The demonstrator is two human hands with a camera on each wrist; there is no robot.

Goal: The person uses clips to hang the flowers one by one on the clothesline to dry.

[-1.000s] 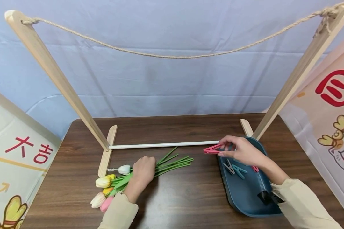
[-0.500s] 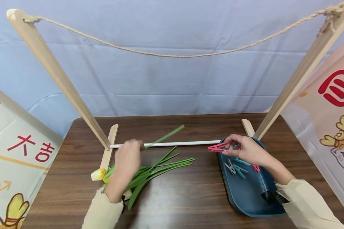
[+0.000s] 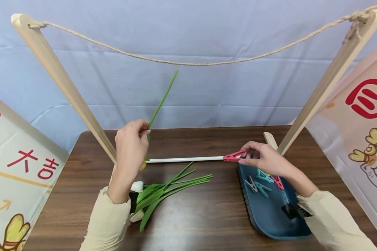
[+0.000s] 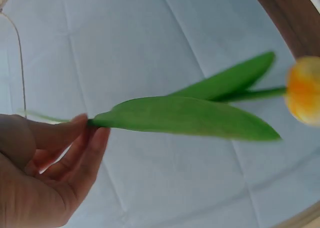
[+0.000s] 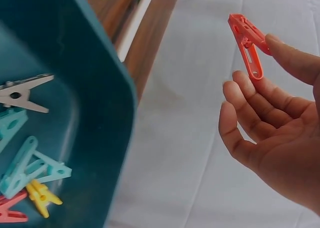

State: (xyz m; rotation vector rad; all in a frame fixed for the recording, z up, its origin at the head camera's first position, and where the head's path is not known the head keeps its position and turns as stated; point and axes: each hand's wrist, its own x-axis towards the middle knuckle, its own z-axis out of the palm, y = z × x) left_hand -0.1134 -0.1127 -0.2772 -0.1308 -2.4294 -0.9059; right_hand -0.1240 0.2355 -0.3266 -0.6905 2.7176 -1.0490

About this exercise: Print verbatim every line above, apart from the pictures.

Response to this task:
The demonstrator is two human hands with a camera on each wrist; there is no robot.

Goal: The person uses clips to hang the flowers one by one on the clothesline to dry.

[-1.000s] 
[-0.500s] 
[+0.000s] 
[+0.000s] 
[+0.000s] 

State: (xyz m; rotation vector rad; all in a frame fixed for the recording, z up, its origin at the head camera's first position, and where the head's path is not known the head keeps its position and turns as stated; point and axes: each hand's wrist, its own x-axis towards the middle knuckle, its own z-axis out of the palm, y = z × x) left_hand -0.1134 -0.1127 -0.2772 -0.1308 -2.4294 -0.9059; right_hand -0.1240 0.2355 -0.3266 -0.6905 2.7176 -1.0490

This finishes the response to the exercise.